Recently though, I bought a house and my parents asked if I wanted this old upright piano and so I started playing. My rule for playing is that I do not let anybody listen, I do not perform for anyone, and I do not have any sort of goal. My plan is just to make music and to bring myself joy. It is a very selfish act in a good way and that has been fun for me. I am a very goal-driven person, and so to do something that is just for fun that I do not have to be good at is a wonderful joy.

Your favorite travel destination?

I moved around a lot growing up and so all the travel I did was stressful, going from India to Kenya, Kenya back to India, and then all these places in the US. Last year, I finally traveled like I had always wanted to and went to Scotland and France by myself. It was really nice to go out and explore and I think what I learned is that because I have lived in so many places, I do not love going to the same place over and over. I like to go to a new place, not necessarily see all the sites, but just walk around until my legs hurt, see something new, spark new ideas, and just feel more connected to the global community.

Who would play you in a biopic?

I really like Freida Pinto and I follow her on Instagram. I would love to have her play me in a biopic.

A discovery (any research field or time) you wish you would have made?

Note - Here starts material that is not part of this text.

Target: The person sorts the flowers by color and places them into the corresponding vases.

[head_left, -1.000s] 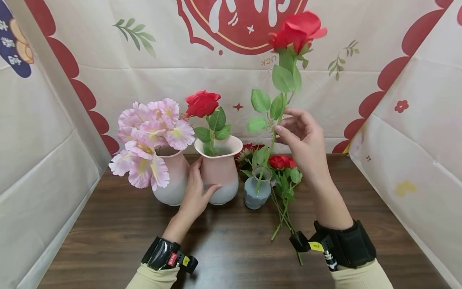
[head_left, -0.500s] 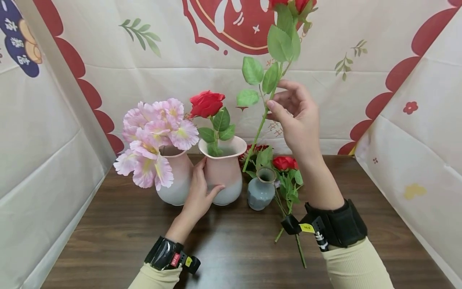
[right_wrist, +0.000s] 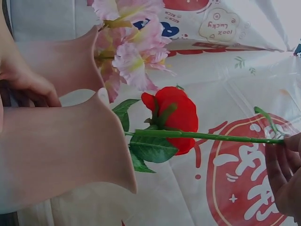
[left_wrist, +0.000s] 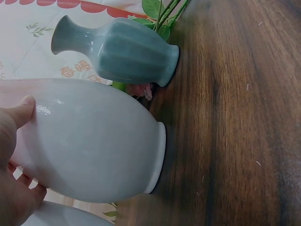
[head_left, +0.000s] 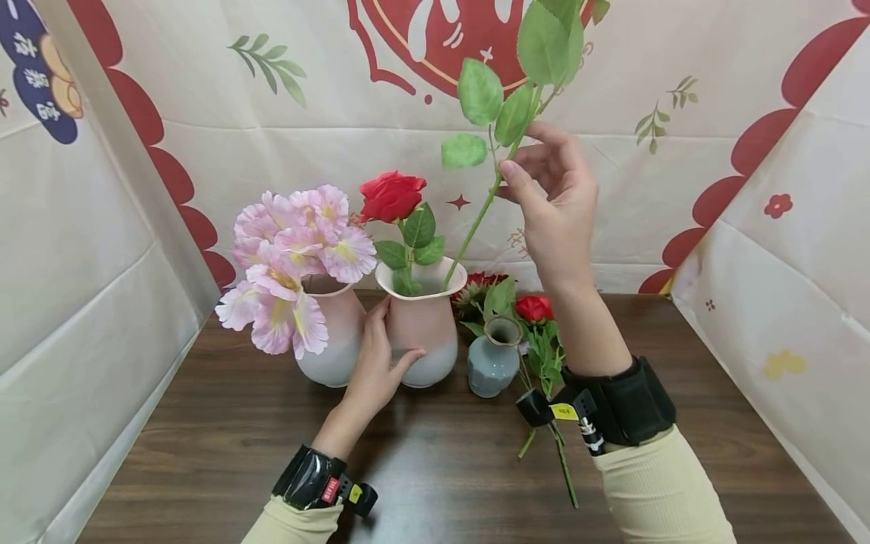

From the neuromuscular realm, I have been really compelled to see the treatments for spinal muscular atrophy that are based on ASO-type drugs [short single-stranded antisense ribonucleic acid oligonucleotides] and seeing the functional impact it can have on somebody who would not have been able to move or walk at all but now can.

This is mostly done in babies, but I think this is a compelling case of how much mobility matters and how much restoring that can do to improve somebody’s health and quality of life. I wish I had done that, but I hope that some things we do in our lab can contribute to similar discoveries in the future.

A person (famous or not) you would like to have dinner with?

The one family member I never got to interact with, because she passed away before I was born, was my mom’s mom. I would like to meet her not just from a personal perspective, but as a woman in science. I am a mechanical engineer and my mom is a chemical engineer, but my grandmother actually studied botany.

I would love to hear what it was like to be a woman interested in science at that time, and hope that she would be proud of all the advances that have happened since then. Being a woman in science is currently difficult but obviously I am benefiting from the fact that I am already third generation, which is very rare. I would love to talk to her.